But Mr. Scott couldn't stand talking for long, because he had to be handing out his white and blue and red tickets. As he moved away down the aisle, punching and ping-ing, the Bishop began to talk about liturgical and formal prayer. Father Smith sat with his hat on his knees, because he did not think it polite to sit in front of a bishop with his head covered, even in a tram car.

People were wrong to condemn liturgical and formal prayer, the Bishop said, because it was only courteous to God to think about what you were going to say to Him before you said it. Whereupon Father Smith said that he thought the critics of liturgical prayer condemned it, because repetition tended to make it meaningless, with the result that sinners could murmur Hail Marys with their lips while planning further misdemeanours in their minds.

'I wonder, though, if they are quite right,' the Bishop said out above the booming and the zooming of the tram. 'It seems to me that even the hardiest sinner cannot utter the sheer poetry of the Church's prayers without having his soul in some way ennobled by their lovely sound. Moreover, the Pater and the Ave are earth's sweetest greeting to heaven, and only a vain man would imagine that he could frame a more beautiful. And whenever I look out on the hideousness and harshness of our industrial cities, I thank Almighty God deep down in my heart for having given His Church so many exquisite rites and ceremonies. For it is not bread and circuses which the people require, but poetry and prayer.'

" 'Poetry is the phrase which the young man murmurs in his heart; all the rest is only literature." I remember reading that in a magazine once,' Father Smith said.

'That's true as far as it goes, but it does not go far enough,' the Bishop said. 'When young men murmur poetry in their hearts, they are looking for God even although they may not know it. It is poetry which is a reflection of religion, not religion of poetry.'

Father Smith could see that people were beginning to stare at the Bishop and himself, popping at them hard glittering hating eyes, like the soda-water bottle stoppers you pressed down with your thumb. He knew, however, that they were staring only because they were so accustomed to hearing people say things which didn't matter that they were shocked when they heard people say things which did. If the Bishop and himself had been talking about steel shares or the price of jute, nobody would have looked at them at all, but because they were talking about the things which alone gave meaning to life, their words aroused hatred, anger, and contempt. The priest thought sadly about all the talking that there was in the world each day - about the wind and the rain and golf and Aunt Maggie's new dress - and he thought, too, about all the important things that never seemed to get said.

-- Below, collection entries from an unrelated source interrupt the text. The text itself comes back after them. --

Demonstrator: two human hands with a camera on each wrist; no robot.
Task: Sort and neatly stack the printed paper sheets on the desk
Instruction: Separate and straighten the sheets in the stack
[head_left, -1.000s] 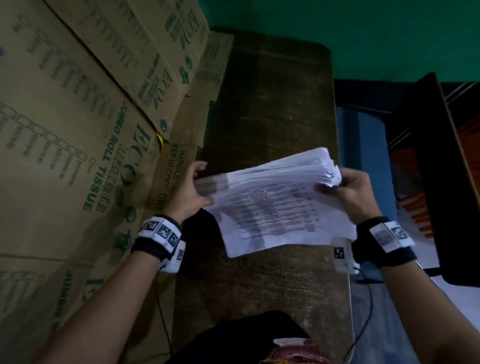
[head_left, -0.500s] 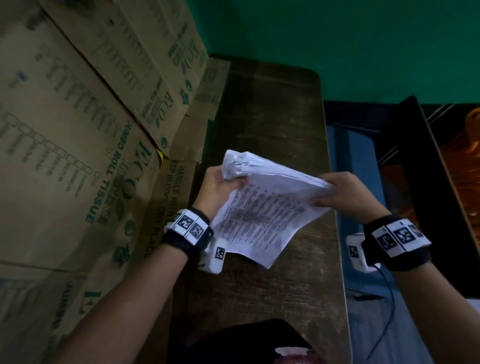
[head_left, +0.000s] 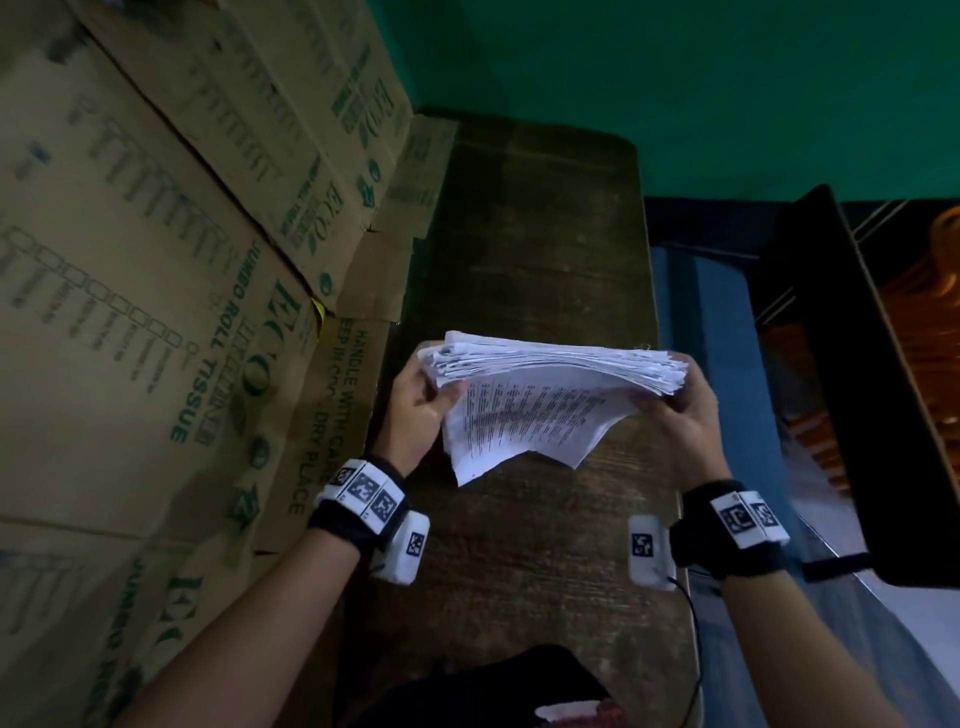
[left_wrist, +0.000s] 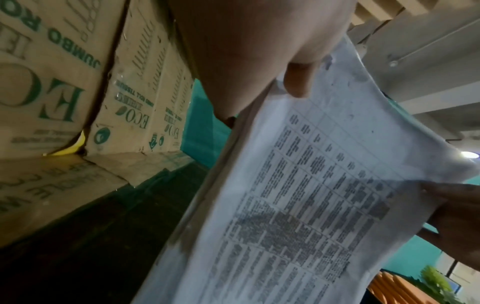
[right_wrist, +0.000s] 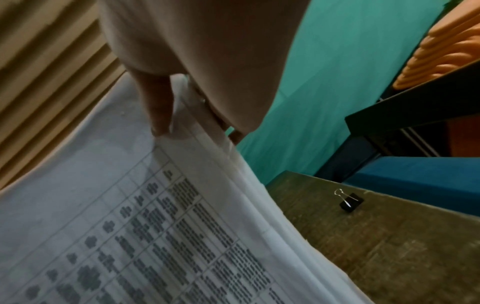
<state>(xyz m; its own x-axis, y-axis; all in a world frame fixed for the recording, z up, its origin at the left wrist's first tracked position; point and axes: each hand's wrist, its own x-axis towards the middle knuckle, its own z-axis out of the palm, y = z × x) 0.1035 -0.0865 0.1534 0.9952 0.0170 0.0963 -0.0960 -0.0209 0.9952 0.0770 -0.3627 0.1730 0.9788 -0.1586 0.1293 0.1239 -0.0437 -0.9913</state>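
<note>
both hands hold one thick stack of printed sheets (head_left: 550, 384) in the air above the dark wooden counter (head_left: 535, 249), not touching it. the left hand (head_left: 415, 410) has its grip pinched on the left end of the stack, thumb on the printed near face and fingers curled behind. the right hand (head_left: 680, 400) pinches the right end the same way. the far edges of the sheets are bunched roughly level, while the near part hangs down towards the person with its corners uneven.

the left wrist view shows the thumb (left_wrist: 298, 80) pressed on a sheet printed with a ruled table of text. the right wrist view shows a finger (right_wrist: 158, 107) on that printed face, and a small black binder clip (right_wrist: 349, 200) lying on the counter near its far right edge, which the head view does not show.

cardboard boxes (head_left: 156, 291) printed "jumbo roll tissue" stand along the left of the counter. a green wall (head_left: 675, 78) is at the far end, and a dark shelf (head_left: 852, 395) holding something orange stands to the right.
</note>
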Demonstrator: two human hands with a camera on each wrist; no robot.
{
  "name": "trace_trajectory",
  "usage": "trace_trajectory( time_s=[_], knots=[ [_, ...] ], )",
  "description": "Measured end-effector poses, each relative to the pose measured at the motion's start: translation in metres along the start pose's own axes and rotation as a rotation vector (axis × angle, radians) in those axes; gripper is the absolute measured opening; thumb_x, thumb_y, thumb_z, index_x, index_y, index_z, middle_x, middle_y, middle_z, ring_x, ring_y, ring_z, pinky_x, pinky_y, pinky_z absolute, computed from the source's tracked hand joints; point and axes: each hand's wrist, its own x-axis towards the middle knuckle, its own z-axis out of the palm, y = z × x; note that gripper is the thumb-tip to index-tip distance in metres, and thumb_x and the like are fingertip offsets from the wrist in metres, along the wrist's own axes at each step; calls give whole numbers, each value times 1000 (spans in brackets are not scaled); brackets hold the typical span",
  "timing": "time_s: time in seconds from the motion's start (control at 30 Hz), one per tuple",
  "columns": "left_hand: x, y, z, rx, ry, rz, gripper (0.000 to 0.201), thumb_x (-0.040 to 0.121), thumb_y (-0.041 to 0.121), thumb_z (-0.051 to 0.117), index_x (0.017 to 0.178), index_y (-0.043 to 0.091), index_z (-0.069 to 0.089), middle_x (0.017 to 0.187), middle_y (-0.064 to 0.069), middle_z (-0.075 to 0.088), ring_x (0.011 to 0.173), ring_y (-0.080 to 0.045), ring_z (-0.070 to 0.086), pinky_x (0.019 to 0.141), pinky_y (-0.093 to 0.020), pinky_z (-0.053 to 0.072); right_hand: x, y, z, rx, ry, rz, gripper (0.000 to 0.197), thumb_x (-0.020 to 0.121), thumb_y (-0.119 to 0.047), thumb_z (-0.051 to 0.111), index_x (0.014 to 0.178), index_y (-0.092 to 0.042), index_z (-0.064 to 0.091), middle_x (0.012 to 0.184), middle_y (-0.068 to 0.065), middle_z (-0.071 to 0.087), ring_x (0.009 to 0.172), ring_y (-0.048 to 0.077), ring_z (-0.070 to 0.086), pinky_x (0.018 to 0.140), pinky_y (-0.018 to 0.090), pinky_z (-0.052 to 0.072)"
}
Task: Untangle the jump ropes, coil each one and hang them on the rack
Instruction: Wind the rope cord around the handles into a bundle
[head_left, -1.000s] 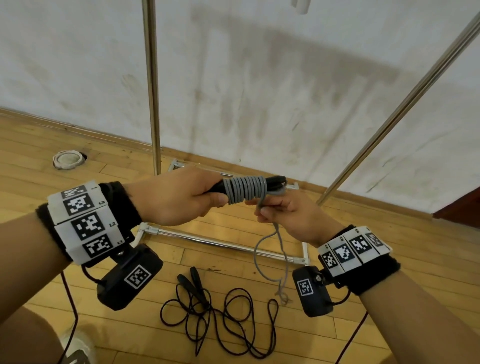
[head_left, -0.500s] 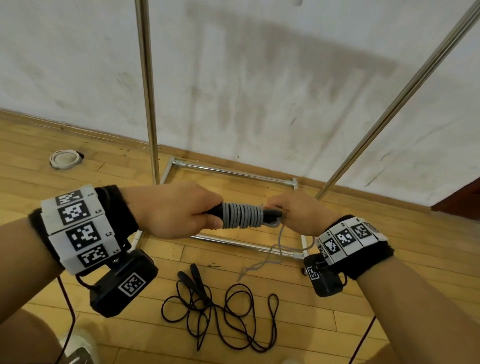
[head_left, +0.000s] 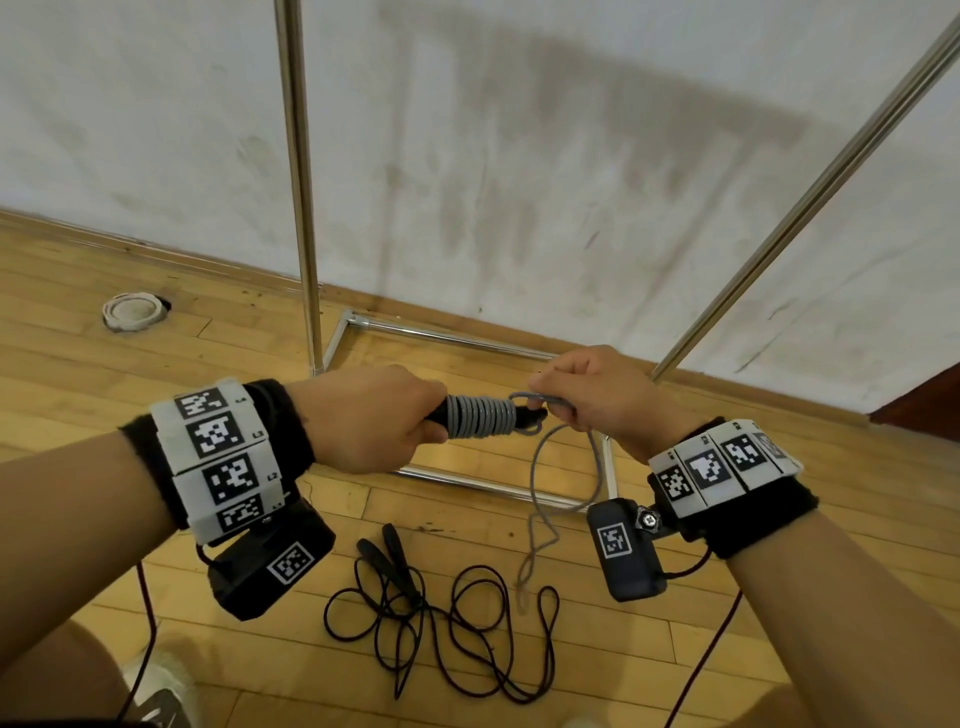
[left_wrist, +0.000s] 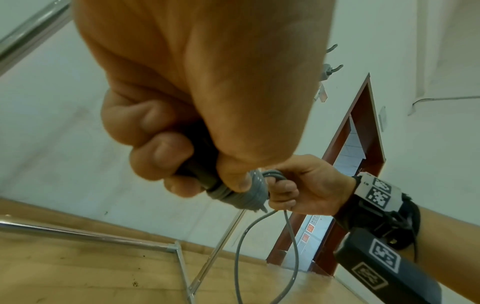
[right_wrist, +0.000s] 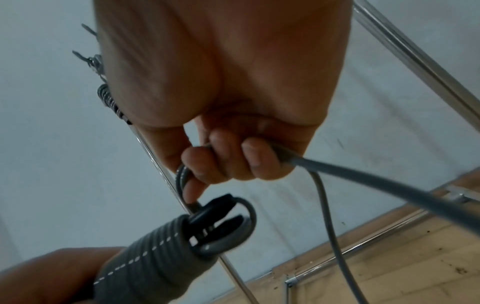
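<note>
The left hand (head_left: 371, 418) grips the black handles of the grey jump rope (head_left: 480, 416), whose turns lie tight just beyond its fist, while the right hand (head_left: 597, 397) pinches the loose cord at the handle tips, a slack loop hanging below that grip. If the pinch loosens before the end is tucked, the outer turns would likely spring off the handles (the cord looks stiff). The black jump rope (head_left: 441, 618) lies uncoiled on the floor beneath both hands.
</note>
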Motion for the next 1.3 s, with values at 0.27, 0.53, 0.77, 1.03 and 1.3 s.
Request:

'Probably your lordship is right,' he said, more loudly than was necessary, because he wasn't going to be shamed out of talking about the things of God just because a tram-load of worldlings was staring at him. 'After all, our Lord and the saints have hammered out and chastened the holy phrases, so perhaps there is a grace to be found even in their echo.'

The Right Reverend Monsignor Canon O'Duffy, administrator of the pro-Cathedral, was already on the platform when they arrived at the station. He had been invited to meet the French nuns too, but because he was making a bee line for the gentlemen's lavatory, the Bishop and Father Smith pretended not to see him, but stood and examined the literature exposed on the bookstall, which seemed to be very very worldly, although the Bishop was pleased to remark that there were cheap editions of books by Robert Hugh Benson. There was also a new novel out by a young man called Hugh Walpole, and while the Bishop and Father Smith were wondering who he could be, Monsignor O'Duffy came back from the gentlemen's lavatory and joined them. Monsignor O'Duffy was a great ape of a priest with coarse hair and a great hunk of face like a miner's, who poured his tea into his saucer to cool it and blew his nose on a red handkerchief at chapter meetings.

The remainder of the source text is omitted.